Activity: Every line below that carries the word "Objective" needs to be copied.

####################

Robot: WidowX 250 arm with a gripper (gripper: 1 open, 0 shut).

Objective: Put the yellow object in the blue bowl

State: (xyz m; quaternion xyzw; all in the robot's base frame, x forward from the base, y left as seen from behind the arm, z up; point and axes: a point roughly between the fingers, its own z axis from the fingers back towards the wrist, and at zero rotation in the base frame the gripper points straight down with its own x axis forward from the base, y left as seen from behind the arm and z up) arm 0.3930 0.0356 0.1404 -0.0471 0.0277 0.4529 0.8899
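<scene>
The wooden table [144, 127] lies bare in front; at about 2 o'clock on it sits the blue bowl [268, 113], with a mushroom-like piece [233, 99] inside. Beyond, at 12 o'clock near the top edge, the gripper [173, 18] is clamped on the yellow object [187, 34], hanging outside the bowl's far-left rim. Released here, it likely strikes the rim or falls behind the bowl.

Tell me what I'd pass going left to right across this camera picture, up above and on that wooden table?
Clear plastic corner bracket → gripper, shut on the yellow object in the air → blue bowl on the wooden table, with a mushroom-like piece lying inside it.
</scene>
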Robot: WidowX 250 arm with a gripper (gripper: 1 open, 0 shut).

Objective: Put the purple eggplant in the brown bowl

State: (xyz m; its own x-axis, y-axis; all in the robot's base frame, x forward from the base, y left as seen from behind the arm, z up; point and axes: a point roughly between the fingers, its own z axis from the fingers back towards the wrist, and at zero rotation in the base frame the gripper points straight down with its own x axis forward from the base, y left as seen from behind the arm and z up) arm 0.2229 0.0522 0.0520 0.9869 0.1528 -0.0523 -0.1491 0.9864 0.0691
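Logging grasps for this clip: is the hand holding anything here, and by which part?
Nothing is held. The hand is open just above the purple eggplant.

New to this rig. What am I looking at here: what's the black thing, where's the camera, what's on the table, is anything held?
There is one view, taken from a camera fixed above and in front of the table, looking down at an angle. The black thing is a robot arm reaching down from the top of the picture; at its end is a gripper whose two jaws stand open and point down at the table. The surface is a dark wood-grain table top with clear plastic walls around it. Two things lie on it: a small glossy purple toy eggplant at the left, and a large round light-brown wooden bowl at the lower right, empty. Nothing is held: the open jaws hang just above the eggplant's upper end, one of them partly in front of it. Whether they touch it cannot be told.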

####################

Answer section:
Objective: Put the yellow object in the blue bowl
Objective: Put the purple eggplant in the brown bowl

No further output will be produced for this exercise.